韩如玉先是诧异后又了然:“世人都道如玉似仙,神人医者,却无人知如玉师出何处。”
“……”
“其实韩家世代为医,代代相承,到我父辈已是超脱凡人。”
“……”
韩如玉渐渐陷入回忆:“父亲姓韩单名柳肃,对药理的研究可为登峰造极,如玉出生后,更是倾囊相授,使如玉最终得七名,世人颂。”
“所以?”听到这,洛北两人都不甚明白。照他所说,他的父亲应该也很是厉害,那为何世人都不为所知?
“两位大人都想知道韩如玉是否与蛊天教有关?”
“……”
“确实,我父亲,便是蛊天教的前任教主。”
“……”洛北刑文相视一眼。
这事情可大条了!前任教主?那现任的又是何人?
“两位放心,家父去世多年,继承教位的也不是韩某。”
“……”
“继承教位的是韩某同母异父的弟弟。我母亲,也是教内中人,后授父亲调遣,离教下嫁他人。”
“……你父亲怎么死的?”
“教内叛变,被教众刺杀。”
“那与你何关?”洛北疑惑。
“呵~”韩如玉轻笑,“是我煽动众人叛教,是我在父亲室内下的药,我想让他死无全尸。”
“那你的意思便是说,你父亲是你间接杀害的?可你为什么这么做?”
“因为我恨他,非常的恨。”
“于是?”
“于是我以为这般便可摆脱他们的控制,结果,我的母亲,我的弟弟,他们仍是不放过我。我仍是要受人摆布。”
“所以你向我下药,便是想让我用我的力量帮你断绝与他们的关系?”
“是。”
“你不觉得你有些异想天开?”
“也许。”
“那你也许也明白我也并不一定能真的帮你完成心愿。”
“心愿?我不认为这是心愿。”
“那我也不认识你父亲是你第一个杀了的人!不管是目的,方式,动机,你都与刑文以及我不一样。你在怕什么?你究竟因为什么可恨你父亲?或者说是害怕你的父亲?”
“……”
“当然,你也可以不说,同时我也可以明白那些个儿回忆是你最不愿想起的。”
“……”韩如玉惊讶的看着洛北,他竟然可以明白自己的想法与感受。
“我不管你父亲用了什么非人道的方式折磨过你或是怎么了的你,现在你要告诉我,蛊天教一直在干什么?他们的目的是什么?”
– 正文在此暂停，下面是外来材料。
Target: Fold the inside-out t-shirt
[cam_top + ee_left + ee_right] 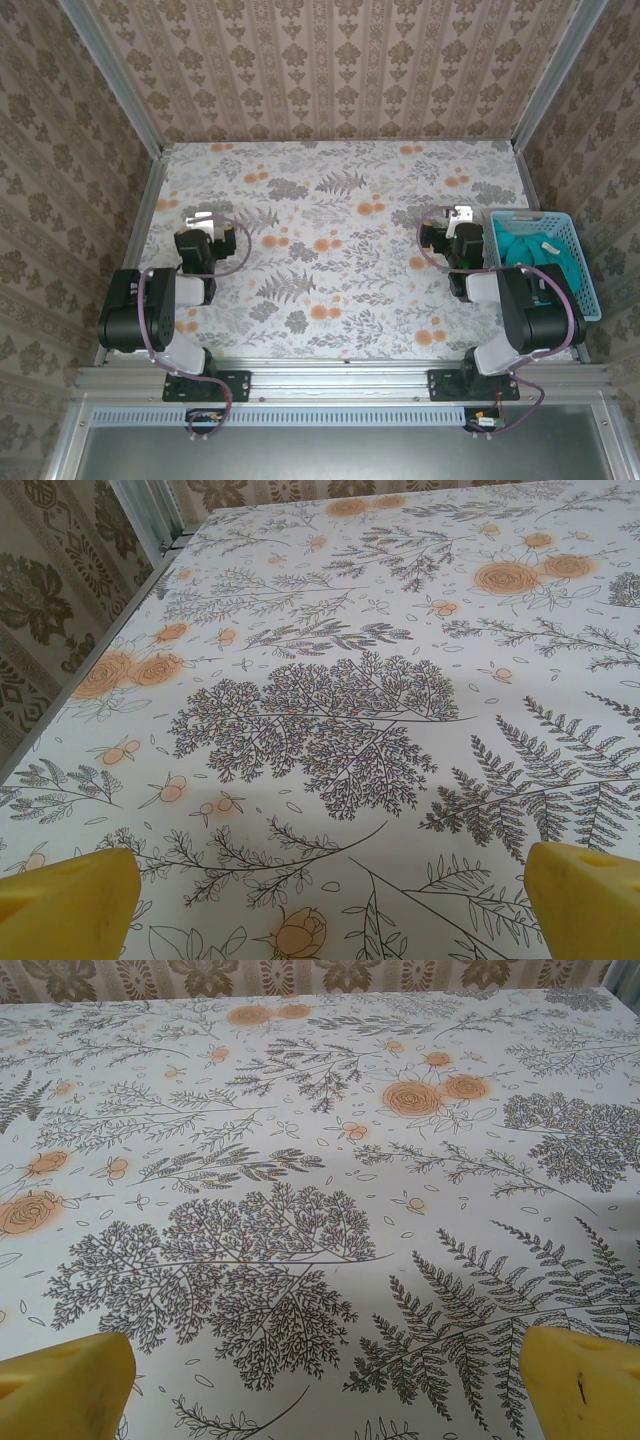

“……”韩如玉深皱着眉,“抱歉,关于这个我不能告诉你,因为我也不甚清楚。但我可以告诉你们,我一直在炼制的药物名叫狂人散,服了这种药散的人,会激发出他们体内异与常人的力量,但同时也会迷失了心志,最终癫狂。我弟弟,便是想用这药散控制武林中人,但这只是很小的一部分。”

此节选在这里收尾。